A Great Bullpen Does Not Guarantee Success, But a Bad One is a Loser


Though bullpens have never had a greater role in baseball than now because of the analytics crowd, they do house the same time of pitchers they always have. A reliever is someone who’s proven he’s not good enough to start. Oh, sure there have been instances where teams did not want rush a young pitcher right out there and started them in the pen, as David Price with Tampa Bay and Chris Sale with the White Sox come to mind.

Nonetheless, bullpen pitchers are those who never developed that quality third pitch and were thought better suited for an inning of work throwing gas or having a funky delivery that was hard for batters to pick up.

Yet, for all the trust largely given to relief pitchers nightly because team’s front offices and managers are scared to death to allow a starting pitcher to go through a lineup a third time or his arm will come unhinged if he throws 105 pitches, the pensters have not been reliable. Only three teams have a save percentage over 75 percent and just seven clubs are over 70 percent. The current major league save average is just over 63 percent, which means that every baseball wager you place and your team takes a lead into the late innings, there is a less than two-thirds chance they will hold on to it. Isn’t that comforting!

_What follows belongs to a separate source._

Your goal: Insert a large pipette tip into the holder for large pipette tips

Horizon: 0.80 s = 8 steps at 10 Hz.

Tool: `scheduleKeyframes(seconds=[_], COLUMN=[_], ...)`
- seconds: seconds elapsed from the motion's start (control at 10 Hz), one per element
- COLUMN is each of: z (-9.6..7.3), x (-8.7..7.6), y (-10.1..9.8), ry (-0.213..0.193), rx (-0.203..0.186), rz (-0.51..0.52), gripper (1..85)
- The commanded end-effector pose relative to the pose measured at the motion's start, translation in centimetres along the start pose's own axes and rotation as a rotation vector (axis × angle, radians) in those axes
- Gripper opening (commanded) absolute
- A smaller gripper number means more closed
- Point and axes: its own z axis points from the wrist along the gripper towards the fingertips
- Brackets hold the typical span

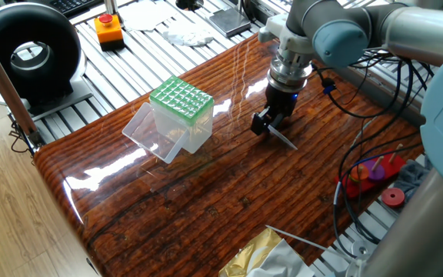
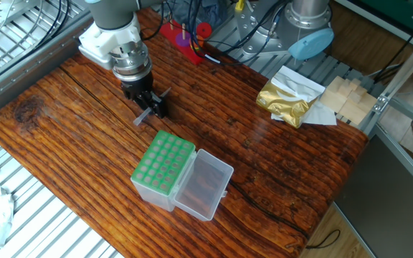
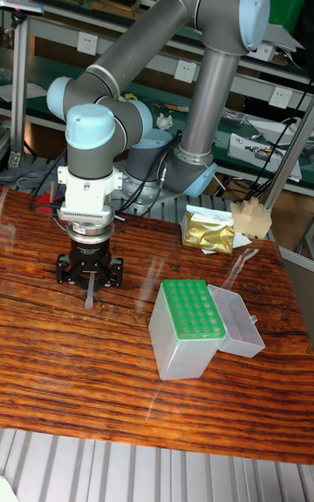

This is not to say there are not excellent bullpens, because there are and they have definitely helped those betting baseball. Save percentage is a reflection of holding leads, but bullpen functions have other ways to gauge them. This baseball handicapper also uses ERA and OPS most often. The earned run average is self-explanatory, while on-base percentage and slugging incorporate the ways pitchers allow hitters to reach base and how far they reach in their at bat.